# [Exercise requirements]
Starting at the first line of the data below, retype every line up to and including the one containing "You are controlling".
-- Data in this exercise follows --
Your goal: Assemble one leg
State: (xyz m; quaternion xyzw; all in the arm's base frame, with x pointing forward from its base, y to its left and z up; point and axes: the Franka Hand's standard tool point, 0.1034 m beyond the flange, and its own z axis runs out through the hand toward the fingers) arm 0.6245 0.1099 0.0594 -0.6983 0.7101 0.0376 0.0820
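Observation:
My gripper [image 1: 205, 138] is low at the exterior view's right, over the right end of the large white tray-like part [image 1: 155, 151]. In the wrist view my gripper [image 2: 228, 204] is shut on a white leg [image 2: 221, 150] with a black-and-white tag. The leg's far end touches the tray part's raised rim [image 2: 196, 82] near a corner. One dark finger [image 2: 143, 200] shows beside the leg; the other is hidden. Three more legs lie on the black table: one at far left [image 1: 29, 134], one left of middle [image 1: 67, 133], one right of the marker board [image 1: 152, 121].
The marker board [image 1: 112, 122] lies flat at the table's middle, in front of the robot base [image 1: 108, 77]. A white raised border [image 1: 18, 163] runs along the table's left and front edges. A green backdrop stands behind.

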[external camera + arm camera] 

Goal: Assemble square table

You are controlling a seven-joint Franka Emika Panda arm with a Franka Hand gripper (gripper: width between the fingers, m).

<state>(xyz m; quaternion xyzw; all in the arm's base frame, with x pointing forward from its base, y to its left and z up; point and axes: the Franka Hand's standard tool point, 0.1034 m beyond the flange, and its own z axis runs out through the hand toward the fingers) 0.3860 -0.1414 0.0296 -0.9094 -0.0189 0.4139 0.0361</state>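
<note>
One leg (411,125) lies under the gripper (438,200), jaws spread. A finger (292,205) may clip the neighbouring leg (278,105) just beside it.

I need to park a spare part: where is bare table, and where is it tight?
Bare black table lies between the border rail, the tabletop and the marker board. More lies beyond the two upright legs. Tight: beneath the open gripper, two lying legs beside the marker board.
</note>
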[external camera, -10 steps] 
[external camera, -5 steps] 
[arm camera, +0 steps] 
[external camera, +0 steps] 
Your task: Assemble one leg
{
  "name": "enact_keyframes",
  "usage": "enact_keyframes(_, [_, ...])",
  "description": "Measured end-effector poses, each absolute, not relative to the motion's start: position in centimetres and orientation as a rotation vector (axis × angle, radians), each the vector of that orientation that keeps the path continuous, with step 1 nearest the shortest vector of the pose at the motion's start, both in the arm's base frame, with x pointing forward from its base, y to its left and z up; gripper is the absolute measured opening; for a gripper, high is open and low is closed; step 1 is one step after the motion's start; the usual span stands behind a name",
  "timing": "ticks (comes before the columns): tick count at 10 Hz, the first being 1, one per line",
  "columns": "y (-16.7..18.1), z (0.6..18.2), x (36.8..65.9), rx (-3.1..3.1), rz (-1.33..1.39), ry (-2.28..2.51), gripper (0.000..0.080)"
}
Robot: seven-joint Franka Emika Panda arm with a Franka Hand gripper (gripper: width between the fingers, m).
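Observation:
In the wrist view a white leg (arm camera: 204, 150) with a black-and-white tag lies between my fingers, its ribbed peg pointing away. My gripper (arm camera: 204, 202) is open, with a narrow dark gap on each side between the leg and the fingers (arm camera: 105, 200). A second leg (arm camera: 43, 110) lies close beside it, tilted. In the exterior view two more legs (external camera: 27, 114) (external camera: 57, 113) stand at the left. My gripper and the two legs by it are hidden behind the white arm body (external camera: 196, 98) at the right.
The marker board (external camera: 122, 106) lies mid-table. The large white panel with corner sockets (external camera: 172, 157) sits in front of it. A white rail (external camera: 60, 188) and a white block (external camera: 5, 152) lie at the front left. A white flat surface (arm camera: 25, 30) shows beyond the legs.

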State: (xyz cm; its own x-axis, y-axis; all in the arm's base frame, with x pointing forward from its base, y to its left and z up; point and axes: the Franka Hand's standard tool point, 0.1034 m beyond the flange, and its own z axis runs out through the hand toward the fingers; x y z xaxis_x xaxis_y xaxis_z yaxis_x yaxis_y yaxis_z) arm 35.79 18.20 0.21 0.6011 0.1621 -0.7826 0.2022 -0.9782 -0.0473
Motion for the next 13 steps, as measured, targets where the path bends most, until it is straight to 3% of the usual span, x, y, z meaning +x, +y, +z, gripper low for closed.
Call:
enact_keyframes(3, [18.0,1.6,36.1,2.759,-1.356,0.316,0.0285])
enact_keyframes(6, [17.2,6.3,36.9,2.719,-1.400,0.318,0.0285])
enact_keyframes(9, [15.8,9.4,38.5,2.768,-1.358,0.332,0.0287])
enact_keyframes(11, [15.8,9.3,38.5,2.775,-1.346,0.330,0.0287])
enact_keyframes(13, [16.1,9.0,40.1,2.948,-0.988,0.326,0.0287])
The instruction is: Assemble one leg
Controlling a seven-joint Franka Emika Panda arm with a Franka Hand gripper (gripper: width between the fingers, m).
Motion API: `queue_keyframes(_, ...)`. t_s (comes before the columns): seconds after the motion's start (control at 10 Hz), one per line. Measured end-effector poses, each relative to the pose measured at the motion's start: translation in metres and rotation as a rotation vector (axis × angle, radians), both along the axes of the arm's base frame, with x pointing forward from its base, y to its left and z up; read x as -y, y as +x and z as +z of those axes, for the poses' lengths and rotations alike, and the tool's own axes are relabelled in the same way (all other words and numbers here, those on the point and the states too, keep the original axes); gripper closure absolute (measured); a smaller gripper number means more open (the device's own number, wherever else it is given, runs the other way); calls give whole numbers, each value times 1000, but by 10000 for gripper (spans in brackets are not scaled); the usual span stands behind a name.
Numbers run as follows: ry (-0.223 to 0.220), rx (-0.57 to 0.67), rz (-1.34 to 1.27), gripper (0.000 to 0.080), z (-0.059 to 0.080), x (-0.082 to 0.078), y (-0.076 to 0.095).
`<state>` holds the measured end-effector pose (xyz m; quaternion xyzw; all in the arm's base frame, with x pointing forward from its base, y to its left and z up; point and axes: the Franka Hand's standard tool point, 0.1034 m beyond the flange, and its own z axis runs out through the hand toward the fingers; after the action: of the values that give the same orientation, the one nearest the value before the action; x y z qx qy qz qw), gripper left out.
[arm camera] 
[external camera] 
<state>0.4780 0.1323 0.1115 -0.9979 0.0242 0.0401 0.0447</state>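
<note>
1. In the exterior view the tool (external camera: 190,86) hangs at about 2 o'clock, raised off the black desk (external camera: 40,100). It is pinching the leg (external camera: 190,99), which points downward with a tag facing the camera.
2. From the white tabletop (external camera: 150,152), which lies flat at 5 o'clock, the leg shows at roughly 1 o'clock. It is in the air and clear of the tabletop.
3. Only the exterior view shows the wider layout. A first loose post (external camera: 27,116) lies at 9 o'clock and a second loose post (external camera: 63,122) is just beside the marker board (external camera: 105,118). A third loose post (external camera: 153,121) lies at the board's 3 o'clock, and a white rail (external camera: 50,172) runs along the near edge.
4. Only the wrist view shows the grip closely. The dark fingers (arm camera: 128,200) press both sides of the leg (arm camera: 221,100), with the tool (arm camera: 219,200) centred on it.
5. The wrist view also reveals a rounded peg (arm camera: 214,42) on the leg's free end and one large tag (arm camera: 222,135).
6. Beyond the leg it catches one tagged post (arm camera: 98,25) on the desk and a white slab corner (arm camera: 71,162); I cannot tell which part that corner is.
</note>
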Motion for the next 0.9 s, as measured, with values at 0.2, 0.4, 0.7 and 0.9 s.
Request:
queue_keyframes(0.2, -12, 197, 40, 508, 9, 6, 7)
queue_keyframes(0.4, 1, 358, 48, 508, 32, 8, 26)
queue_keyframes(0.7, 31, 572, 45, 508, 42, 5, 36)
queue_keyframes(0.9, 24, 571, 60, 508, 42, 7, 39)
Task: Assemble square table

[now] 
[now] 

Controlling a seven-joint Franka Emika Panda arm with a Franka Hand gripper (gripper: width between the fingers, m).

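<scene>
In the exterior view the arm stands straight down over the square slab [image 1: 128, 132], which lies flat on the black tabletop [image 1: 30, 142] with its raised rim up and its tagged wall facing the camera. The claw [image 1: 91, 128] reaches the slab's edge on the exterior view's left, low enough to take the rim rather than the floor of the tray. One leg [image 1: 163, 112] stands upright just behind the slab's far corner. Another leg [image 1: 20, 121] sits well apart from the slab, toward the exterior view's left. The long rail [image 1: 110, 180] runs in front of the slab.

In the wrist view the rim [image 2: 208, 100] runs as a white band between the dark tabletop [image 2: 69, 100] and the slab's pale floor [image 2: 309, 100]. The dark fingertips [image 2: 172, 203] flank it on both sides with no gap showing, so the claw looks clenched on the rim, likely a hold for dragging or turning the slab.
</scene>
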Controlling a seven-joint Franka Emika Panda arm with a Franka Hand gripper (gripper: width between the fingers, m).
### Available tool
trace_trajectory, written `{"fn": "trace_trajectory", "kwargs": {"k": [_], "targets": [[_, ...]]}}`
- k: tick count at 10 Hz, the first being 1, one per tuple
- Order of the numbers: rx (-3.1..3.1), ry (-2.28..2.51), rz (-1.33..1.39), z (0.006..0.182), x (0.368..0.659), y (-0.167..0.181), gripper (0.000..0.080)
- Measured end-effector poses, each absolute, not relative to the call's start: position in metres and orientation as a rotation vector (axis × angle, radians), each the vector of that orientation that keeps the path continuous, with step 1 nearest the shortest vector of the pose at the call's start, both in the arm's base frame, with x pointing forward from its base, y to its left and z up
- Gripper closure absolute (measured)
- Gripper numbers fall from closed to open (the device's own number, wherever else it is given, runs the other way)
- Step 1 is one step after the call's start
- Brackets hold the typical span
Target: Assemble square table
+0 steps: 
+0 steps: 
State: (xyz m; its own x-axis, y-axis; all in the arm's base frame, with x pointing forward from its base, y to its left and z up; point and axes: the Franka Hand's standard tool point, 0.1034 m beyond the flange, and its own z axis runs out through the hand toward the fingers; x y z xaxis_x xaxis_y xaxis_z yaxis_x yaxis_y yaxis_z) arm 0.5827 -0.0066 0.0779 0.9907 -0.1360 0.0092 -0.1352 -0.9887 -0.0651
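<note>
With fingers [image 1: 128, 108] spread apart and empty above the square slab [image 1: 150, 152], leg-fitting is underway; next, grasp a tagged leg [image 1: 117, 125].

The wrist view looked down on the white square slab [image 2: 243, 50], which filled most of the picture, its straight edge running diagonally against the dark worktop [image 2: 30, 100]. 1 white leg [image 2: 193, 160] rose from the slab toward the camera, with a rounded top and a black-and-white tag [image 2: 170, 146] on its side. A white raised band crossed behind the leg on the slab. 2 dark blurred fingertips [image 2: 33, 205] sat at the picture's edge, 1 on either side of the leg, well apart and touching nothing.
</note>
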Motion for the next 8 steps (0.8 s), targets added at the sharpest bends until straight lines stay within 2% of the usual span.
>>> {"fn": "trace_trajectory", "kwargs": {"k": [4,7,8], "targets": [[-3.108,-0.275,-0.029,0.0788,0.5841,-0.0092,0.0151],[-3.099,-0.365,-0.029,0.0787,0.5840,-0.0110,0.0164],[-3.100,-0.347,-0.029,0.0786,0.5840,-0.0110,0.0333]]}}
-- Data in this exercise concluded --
# [Answer section]
Your goal: Assemble one leg
State: (xyz m; quaternion xyzw; all in the arm's base frame, with x pointing forward from its base, y to its left and z up; point and axes: the Franka Hand's standard tool point, 0.1034 m beyond the flange, and its own z axis runs out through the hand toward the fingers) arm 0.6245 0.1099 0.0594 -0.6983 0.7101 0.0376 0.0820
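Observation:
My gripper [image 1: 205, 138] is low at the exterior view's right, over the right end of the large white tray-like part [image 1: 155, 151]. In the wrist view my gripper [image 2: 228, 204] is shut on a white leg [image 2: 221, 150] with a black-and-white tag. The leg's far end touches the tray part's raised rim [image 2: 196, 82] near a corner. One dark finger [image 2: 143, 200] shows beside the leg; the other is hidden. Three more legs lie on the black table: one at far left [image 1: 29, 134], one left of middle [image 1: 67, 133], one right of the marker board [image 1: 152, 121].
The marker board [image 1: 112, 122] lies flat at the table's middle, in front of the robot base [image 1: 108, 77]. A white raised border [image 1: 18, 163] runs along the table's left and front edges. A green backdrop stands behind.
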
[external camera + arm camera] 

Goal: Assemble square table

You are controlling a seven-joint Franka Emika Panda arm with a Franka Hand gripper (gripper: width between the fingers, m).

Besides this answer, nothing more is needed.